TODAYNEWS.ID – Genap 19 tahun sejak bencana lumpur panas Lapindo menyembur di Sidoarjo, penyelesaian hak para korban belum juga tuntas.
Sabtu (31/5), para pelaku usaha yang tergabung dalam Gabungan Pengusaha Korban Lumpur Lapindo (GPKLL) menggelar kenduren sebagai simbol perenungan sekaligus bentuk perlawanan atas ketidakadilan yang terus mereka rasakan.
Di tengah doa dan harapan yang dipanjatkan, terselip kegelisahan mendalam atas sikap negara yang dianggap abai, khususnya terhadap nasib pelaku usaha terdampak yang hingga kini belum menerima ganti rugi.
Kuasa hukum GPKLL Mursyid Mudiantoro menyampaikan bahwa ritual kenduren ini adalah cara para pengusaha korban menyuarakan kesedihan dan keprihatinan mereka setelah hampir dua dekade berjuang tanpa hasil yang pasti.
“Permasalahan pokok sejak awal, yaitu soal kompensasi atas tanah dan usaha yang terdampak, belum juga terselesaikan. Ini menyedihkan,” ujarnya.
Mursyid menjelaskan bahwa korban lumpur dibagi ke dalam dua kelompok besar: mereka yang berada di dalam Peta Area Terdampak (PAT) dan yang berada di luar.
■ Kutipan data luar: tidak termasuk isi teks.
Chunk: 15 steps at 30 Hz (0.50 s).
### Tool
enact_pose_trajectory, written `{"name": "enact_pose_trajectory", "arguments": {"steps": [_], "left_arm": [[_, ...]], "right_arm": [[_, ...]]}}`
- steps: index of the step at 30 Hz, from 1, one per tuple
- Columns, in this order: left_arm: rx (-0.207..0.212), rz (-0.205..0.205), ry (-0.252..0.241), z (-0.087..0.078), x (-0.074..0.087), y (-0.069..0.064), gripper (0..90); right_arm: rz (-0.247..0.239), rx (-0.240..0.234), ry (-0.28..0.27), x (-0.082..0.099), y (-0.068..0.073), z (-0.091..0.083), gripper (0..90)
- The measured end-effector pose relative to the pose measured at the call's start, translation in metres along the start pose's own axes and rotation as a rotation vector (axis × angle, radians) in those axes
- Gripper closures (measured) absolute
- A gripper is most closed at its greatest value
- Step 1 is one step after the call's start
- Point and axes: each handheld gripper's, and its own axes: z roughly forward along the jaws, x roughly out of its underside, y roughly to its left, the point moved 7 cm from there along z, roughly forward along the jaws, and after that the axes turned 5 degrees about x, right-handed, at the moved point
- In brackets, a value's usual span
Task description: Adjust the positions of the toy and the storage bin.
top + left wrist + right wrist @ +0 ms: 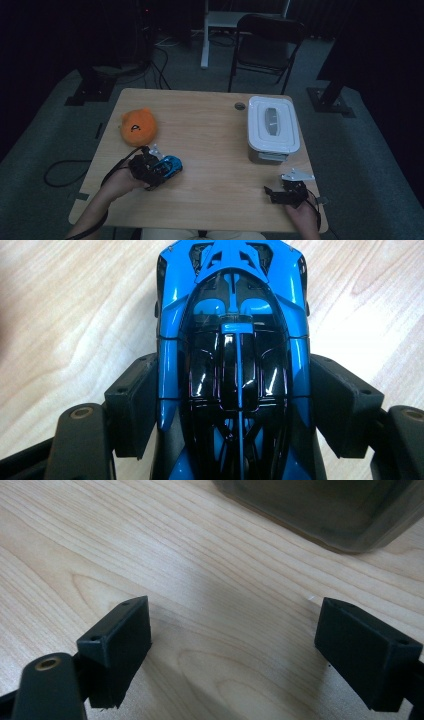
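A blue and black toy car [171, 163] sits on the wooden table [210, 130] at the front left, and my left gripper [161, 171] is shut on it. In the left gripper view the car [235, 335] runs lengthwise between the jaws, its roof facing the camera, with the left gripper [235, 395] pressing a pad [132, 400] against each flank. My right gripper [272, 193] rests near the table's front right edge. In its own view the right gripper [235, 645] stands open over bare wood, nothing between its pads [122, 640].
An orange plush toy [138, 127] lies just behind the car at the table's left. A grey box with a white lid [272, 125] stands at the right, and its lower corner [325, 510] appears ahead of the right gripper. A black folding chair [267, 45] stands beyond the table.
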Motion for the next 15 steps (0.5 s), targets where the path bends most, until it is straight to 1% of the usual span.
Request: {"name": "enact_pose_trajectory", "arguments": {"steps": [2,3,4,5,7,8,9,10,11,12,13,14,15], "left_arm": [[0.007,0.003,0.001,0.001,0.003,-0.002,28.3],[0.006,0.020,0.005,0.001,0.005,-0.003,28.3],[0.006,0.020,0.005,0.001,0.005,-0.003,28.3],[0.021,0.034,0.005,0.001,0.008,-0.005,28.3],[0.034,0.036,0.001,0.002,0.012,-0.005,28.3],[0.028,0.047,-0.004,0.002,0.014,-0.004,28.3],[0.041,0.031,-0.005,0.002,0.017,-0.003,28.3],[0.042,0.031,-0.009,0.003,0.020,-0.002,28.3],[0.030,0.044,-0.017,0.003,0.023,-0.001,28.3],[0.056,0.048,-0.016,0.002,0.027,-0.001,28.3],[0.061,0.067,-0.025,0.002,0.030,-0.001,28.3],[0.068,0.082,-0.047,0.001,0.032,-0.002,28.3],[0.105,0.077,-0.045,0.000,0.035,-0.004,28.3]], "right_arm": [[0.001,0.000,0.000,0.000,0.000,0.000,14.3],[0.000,0.000,0.000,0.000,0.000,0.000,14.3],[0.000,0.000,0.000,0.000,0.000,0.000,14.3],[0.000,0.000,0.000,0.000,0.000,0.000,14.3],[0.002,0.001,0.001,0.000,0.000,0.000,14.3],[0.002,0.001,0.000,0.000,0.000,0.000,14.3],[0.002,0.001,0.000,0.000,0.000,0.000,14.3],[0.003,0.002,0.000,0.000,0.000,0.000,14.3],[0.004,0.004,0.001,0.000,0.000,0.000,14.3],[0.005,0.004,0.001,0.000,0.000,0.000,14.3],[0.005,0.004,0.000,0.000,0.000,0.000,14.3],[0.005,0.004,0.000,0.000,0.000,0.000,14.3],[0.005,0.004,0.000,0.000,0.000,0.000,14.3]]}}
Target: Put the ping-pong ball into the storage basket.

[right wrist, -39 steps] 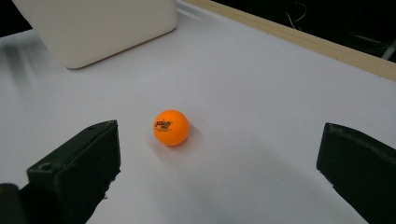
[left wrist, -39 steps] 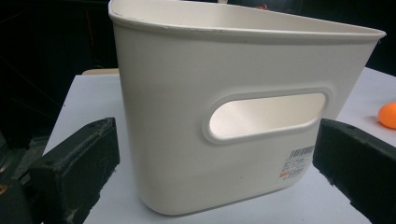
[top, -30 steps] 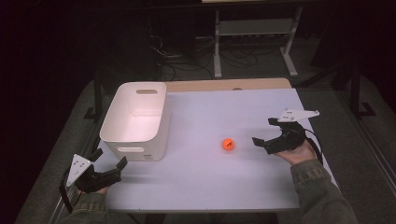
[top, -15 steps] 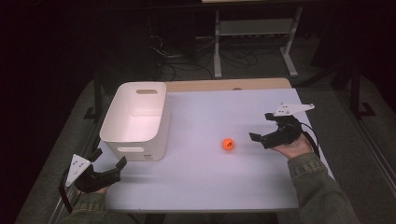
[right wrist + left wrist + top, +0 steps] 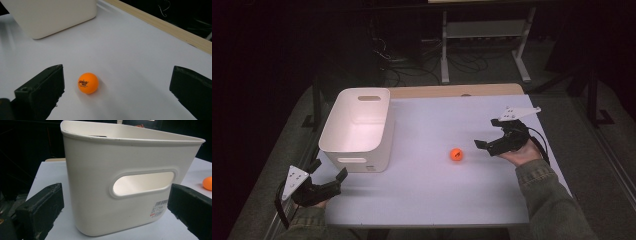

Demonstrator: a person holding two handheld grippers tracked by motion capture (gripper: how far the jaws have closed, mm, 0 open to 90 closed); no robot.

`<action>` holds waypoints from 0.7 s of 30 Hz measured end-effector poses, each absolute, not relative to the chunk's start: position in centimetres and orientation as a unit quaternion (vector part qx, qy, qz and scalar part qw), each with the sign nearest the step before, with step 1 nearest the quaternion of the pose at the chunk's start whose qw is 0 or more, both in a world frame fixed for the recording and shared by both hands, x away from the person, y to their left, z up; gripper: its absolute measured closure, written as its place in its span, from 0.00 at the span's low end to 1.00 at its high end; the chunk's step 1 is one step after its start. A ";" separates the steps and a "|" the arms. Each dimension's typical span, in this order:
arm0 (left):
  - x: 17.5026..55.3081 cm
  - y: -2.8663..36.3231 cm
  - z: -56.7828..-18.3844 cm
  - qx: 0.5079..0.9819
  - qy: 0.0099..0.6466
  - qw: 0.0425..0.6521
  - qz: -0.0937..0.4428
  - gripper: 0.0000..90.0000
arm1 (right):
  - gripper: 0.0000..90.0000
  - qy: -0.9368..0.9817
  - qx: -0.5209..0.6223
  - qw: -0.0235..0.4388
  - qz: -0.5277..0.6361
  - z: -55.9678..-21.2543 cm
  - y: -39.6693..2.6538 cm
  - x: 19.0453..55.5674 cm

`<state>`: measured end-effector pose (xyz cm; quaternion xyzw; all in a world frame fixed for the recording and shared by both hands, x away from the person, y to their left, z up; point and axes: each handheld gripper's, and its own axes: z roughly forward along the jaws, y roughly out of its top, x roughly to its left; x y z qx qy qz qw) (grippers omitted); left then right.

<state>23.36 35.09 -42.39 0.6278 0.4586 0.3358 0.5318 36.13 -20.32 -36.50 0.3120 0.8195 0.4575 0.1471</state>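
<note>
Standing at the left of the white table [image 5: 422,200], a smooth white plastic bin [image 5: 357,130] with slotted handles is shown; a barcode sticker, too small to read, is borne low on its near wall. The left gripper [image 5: 329,175], jaws spread, is held just before it. The right gripper [image 5: 486,134], likewise spread and empty, is aimed at the glossy orange ball [image 5: 456,154] near its jaws, which bears small unreadable print.

Your right claw [image 5: 486,133] moves in over the counter [image 5: 432,200] toward the orange ball [image 5: 456,155], now near it, jaws wide apart and facing it.
</note>
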 end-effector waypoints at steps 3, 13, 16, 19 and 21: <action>23.4 35.1 -42.4 0.628 0.459 0.531 0.336 0.00 | 0.00 0.822 0.310 0.145 0.455 -36.5 -20.2 36.3; 23.4 35.1 -42.4 0.630 0.458 0.531 0.334 0.00 | 0.00 0.834 0.309 0.136 0.436 -36.2 -19.3 37.6; 23.4 35.1 -42.4 0.630 0.458 0.530 0.335 0.00 | 0.00 0.836 0.307 0.131 0.435 -36.3 -19.1 37.9; 23.4 35.1 -42.4 0.630 0.458 0.530 0.335 0.00 | 0.00 0.837 0.304 0.126 0.436 -36.2 -18.9 38.1; 23.4 35.1 -42.4 0.630 0.458 0.530 0.336 0.00 | 0.00 0.839 0.302 0.125 0.434 -36.1 -18.8 38.2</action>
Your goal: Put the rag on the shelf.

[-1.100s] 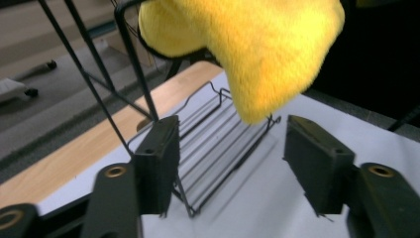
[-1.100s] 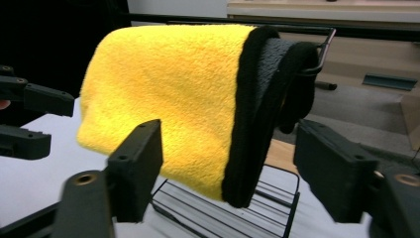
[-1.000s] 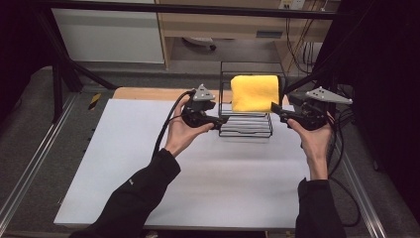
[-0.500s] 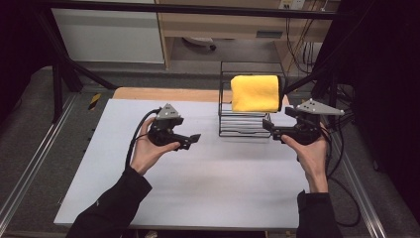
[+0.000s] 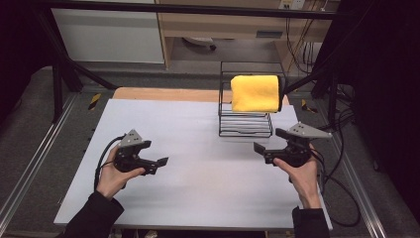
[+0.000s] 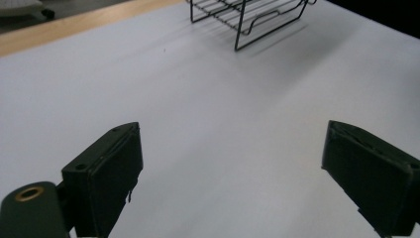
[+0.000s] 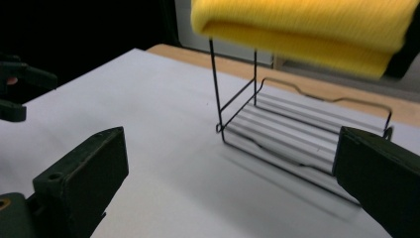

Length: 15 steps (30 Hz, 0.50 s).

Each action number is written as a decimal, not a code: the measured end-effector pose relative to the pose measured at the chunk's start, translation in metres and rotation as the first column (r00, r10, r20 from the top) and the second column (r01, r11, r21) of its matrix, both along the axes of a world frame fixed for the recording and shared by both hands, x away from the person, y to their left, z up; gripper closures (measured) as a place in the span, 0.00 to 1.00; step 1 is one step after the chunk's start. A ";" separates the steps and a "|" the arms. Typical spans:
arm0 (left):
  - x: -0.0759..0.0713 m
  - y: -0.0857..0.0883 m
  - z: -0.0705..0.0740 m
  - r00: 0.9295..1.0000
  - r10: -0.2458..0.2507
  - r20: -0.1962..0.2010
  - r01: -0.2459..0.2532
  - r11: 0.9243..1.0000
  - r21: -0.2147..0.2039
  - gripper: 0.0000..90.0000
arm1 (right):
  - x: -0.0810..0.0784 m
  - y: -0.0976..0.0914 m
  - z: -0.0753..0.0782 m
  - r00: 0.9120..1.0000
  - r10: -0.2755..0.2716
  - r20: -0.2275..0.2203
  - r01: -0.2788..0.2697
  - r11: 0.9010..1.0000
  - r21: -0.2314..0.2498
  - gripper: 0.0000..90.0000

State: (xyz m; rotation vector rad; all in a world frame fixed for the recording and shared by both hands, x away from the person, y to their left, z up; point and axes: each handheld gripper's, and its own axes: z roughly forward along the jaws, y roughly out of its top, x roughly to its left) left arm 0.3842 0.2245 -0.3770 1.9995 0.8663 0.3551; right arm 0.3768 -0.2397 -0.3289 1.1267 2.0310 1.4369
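High view: a folded yellow towel (image 5: 255,92) lies on the top tier of a wire rack (image 5: 244,126) at the table's (image 5: 198,198) far edge. The left gripper (image 5: 159,165) and right gripper (image 5: 262,148) sit well apart from it; both jaws have just been opening, nothing between them.

Left gripper view: jaws wide, rack corner (image 6: 247,20) cut off at top.

Right gripper view: jaws wide. The towel (image 7: 307,25) looks soft and light; best pinched at its folded front edge. Its top is cropped.
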 end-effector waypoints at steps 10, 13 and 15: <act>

Kelompok ini kemudian terbagi lagi menjadi korban rumah tangga dan pelaku usaha.
Ganti rugi bagi rumah tangga di luar PAT memang telah dibayarkan lewat APBN, tetapi nasib pelaku usaha di dalam PAT, kata dia, justru dibiarkan menggantung.
“Sebanyak 31 badan usaha, baik dalam bentuk PT maupun CV, dengan luas lahan sekitar 85 hektare belum mendapatkan kompensasi sama sekali. Bahkan sebagian tanggul kini berdiri di atas tanah mereka,” jelasnya.
Ia juga menyinggung Putusan Mahkamah Konstitusi No. 83/PUU-XI/2013, yang menegaskan bahwa negara wajib memberikan perlindungan hukum dan keadilan bagi seluruh korban. Namun, pelaksanaannya dinilai timpang dan tidak menyentuh semua pihak secara merata.
“Negara memang pernah mencairkan dana Rp781 miliar untuk korban rumah tangga melalui APBN tahun 2015. Tapi pelaku usaha seolah tak dianggap ada,” tambahnya.
GPKLL mendesak Presiden Prabowo Subianto untuk mengambil langkah konkret dalam mengevaluasi penanganan kasus Lapindo yang selama ini dianggap tidak berpihak pada korban dari sektor usaha.
“Presiden harus turun tangan. Ini bukan soal teknis semata, tapi soal keberpihakan dan keadilan,” tegas Mursyid.
Kerugian yang dialami para pengusaha mencapai Rp800 miliar, dengan puluhan hektare tanah usaha belum tersentuh ganti rugi. GPKLL menilai bahwa negara belum menunjukkan komitmen penuh untuk menyelesaikan kewajibannya sesuai amanat konstitusi.
“Yang kami perjuangkan adalah perlakuan yang setara. Jangan bedakan hak rumah tangga dan pelaku usaha. Keduanya sama-sama korban,” pungkasnya.